### TASK DESCRIPTION
Could you restate the data word for word?

### MATERIAL FOR THIS EXERCISE
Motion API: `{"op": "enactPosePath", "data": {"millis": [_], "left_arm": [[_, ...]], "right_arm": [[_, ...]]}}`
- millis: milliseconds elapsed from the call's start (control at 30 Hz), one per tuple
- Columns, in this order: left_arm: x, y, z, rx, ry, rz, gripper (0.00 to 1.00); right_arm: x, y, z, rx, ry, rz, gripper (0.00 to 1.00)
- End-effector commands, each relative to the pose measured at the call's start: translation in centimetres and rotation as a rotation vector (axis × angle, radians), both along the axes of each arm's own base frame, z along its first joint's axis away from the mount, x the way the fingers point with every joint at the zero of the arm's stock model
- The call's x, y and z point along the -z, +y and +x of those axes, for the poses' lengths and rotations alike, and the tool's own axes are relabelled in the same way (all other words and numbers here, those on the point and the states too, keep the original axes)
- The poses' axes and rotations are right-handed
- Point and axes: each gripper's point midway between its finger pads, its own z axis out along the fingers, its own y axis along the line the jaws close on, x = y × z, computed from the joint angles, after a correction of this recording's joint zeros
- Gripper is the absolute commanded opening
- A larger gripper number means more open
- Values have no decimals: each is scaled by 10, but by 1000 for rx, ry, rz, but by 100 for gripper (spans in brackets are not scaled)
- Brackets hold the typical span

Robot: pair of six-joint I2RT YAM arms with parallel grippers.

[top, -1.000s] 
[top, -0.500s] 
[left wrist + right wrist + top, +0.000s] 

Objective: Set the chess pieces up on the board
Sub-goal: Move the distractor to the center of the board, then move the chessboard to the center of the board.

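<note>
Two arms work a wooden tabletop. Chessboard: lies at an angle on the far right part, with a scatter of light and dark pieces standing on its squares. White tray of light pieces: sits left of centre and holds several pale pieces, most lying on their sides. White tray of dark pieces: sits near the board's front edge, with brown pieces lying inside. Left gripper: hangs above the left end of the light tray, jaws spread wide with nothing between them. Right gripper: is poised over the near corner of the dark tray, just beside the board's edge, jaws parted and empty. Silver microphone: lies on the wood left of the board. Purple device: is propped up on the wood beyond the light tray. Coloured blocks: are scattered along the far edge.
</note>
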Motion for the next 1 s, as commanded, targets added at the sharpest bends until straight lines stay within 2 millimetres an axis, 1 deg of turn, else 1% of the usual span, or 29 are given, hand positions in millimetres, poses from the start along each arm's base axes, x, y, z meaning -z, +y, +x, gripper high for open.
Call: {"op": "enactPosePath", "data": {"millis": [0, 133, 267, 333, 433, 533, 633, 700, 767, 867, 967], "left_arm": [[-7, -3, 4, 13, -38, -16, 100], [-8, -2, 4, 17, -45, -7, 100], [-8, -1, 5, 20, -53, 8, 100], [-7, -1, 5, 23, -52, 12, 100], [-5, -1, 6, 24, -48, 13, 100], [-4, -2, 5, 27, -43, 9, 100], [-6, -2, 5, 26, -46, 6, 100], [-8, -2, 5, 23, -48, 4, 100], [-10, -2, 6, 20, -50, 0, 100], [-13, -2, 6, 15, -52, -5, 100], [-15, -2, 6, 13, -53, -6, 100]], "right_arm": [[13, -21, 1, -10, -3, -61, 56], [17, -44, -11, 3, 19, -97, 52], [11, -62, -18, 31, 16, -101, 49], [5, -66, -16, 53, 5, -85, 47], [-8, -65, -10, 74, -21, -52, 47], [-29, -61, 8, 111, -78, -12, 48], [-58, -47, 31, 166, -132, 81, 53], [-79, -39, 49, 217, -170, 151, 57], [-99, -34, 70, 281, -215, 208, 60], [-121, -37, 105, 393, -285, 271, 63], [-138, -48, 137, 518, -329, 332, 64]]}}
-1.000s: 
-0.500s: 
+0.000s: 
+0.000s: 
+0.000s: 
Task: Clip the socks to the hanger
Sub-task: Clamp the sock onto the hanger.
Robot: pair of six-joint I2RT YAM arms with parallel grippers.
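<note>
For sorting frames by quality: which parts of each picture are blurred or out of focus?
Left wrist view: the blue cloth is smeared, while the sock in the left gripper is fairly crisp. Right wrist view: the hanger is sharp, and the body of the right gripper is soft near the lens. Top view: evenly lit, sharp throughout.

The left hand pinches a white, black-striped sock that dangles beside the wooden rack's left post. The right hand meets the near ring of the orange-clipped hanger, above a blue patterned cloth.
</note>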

### SOLUTION TO THIS TASK
Motion API: `{"op": "enactPosePath", "data": {"millis": [_], "left_arm": [[_, ...]], "right_arm": [[_, ...]]}}`
- millis: milliseconds elapsed from the call's start (control at 30 Hz), one per tuple
- Columns, in this order: left_arm: x, y, z, rx, ry, rz, gripper (0.00 to 1.00); right_arm: x, y, z, rx, ry, rz, gripper (0.00 to 1.00)
- End-effector commands, each relative to the pose measured at the call's start: translation in centimetres and rotation as a rotation vector (axis × angle, radians), both along the axes of each arm's own base frame, z along its first joint's axis away from the mount, x the way the fingers point with every joint at the zero of the arm's stock model
- The call's x, y and z point along the -z, +y and +x of those axes, for the poses' lengths and rotations alike, and the tool's own axes are relabelled in the same way (all other words and numbers here, those on the point and the states too, keep the original axes)
- The poses' axes and rotations are right-handed
- Point and axes: each gripper's point midway between its finger pads, its own z axis out along the fingers, its own y axis along the line the jaws close on, x = y × z, computed from the joint angles, after a correction of this recording's joint zeros
- Gripper is the absolute commanded opening
- A larger gripper number means more open
- Values have no decimals: each is scaled by 10, but by 1000 for rx, ry, rz, but by 100 for gripper (spans in brackets are not scaled)
- Brackets hold the typical span

Robot: pair of six-joint I2RT YAM arms with parallel grippers.

[top, -1.000s] 
[top, -0.500s] 
[left wrist + right wrist + top, +0.000s] 

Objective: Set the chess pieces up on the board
Sub-goal: Move the distractor to the center of the board, then move the chessboard to the center of the board.

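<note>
Two arms work a wooden tabletop. Chessboard: lies at an angle on the far right part, with a scatter of light and dark pieces standing on its squares. White tray of light pieces: sits left of centre and holds several pale pieces, most lying on their sides. White tray of dark pieces: sits near the board's front edge, with brown pieces lying inside. Left gripper: hangs above the left end of the light tray, jaws spread wide with nothing between them. Right gripper: is poised over the near corner of the dark tray, just beside the board's edge, jaws parted and empty. Silver microphone: lies on the wood left of the board. Purple device: is propped up on the wood beyond the light tray. Coloured blocks: are scattered along the far edge.
</note>
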Motion for the next 1 s, as commanded, targets added at the sharpest bends until straight lines stay within 2 millimetres an axis, 1 deg of turn, else 1% of the usual span, or 29 are given, hand positions in millimetres, poses from the start along each arm's base axes, x, y, z meaning -z, +y, +x, gripper high for open.
Call: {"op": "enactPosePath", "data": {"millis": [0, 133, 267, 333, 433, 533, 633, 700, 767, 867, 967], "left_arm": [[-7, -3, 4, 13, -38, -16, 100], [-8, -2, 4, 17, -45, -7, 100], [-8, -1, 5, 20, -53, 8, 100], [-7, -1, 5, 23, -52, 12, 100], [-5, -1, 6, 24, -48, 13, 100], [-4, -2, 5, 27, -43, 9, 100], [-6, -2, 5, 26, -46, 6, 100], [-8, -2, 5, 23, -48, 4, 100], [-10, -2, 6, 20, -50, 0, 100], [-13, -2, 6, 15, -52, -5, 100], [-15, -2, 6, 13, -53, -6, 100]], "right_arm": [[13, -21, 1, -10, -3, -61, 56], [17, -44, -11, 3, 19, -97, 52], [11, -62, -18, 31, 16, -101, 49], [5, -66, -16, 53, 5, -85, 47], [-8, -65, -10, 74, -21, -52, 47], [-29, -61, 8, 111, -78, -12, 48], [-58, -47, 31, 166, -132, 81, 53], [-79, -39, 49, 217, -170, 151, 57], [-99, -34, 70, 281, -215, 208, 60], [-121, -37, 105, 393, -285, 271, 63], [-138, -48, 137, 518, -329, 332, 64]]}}
-1.000s: 
-0.500s: 
+0.000s: 
+0.000s: 
+0.000s: 
Task: Clip the socks to the hanger
Sub-task: Clamp the sock onto the hanger.
Robot: pair of six-joint I2RT YAM arms with parallel grippers.
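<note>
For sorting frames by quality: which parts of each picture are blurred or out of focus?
Left wrist view: the blue cloth is smeared, while the sock in the left gripper is fairly crisp. Right wrist view: the hanger is sharp, and the body of the right gripper is soft near the lens. Top view: evenly lit, sharp throughout.

The left hand pinches a white, black-striped sock that dangles beside the wooden rack's left post. The right hand meets the near ring of the orange-clipped hanger, above a blue patterned cloth.
</note>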

Nothing remains to be written for this exercise.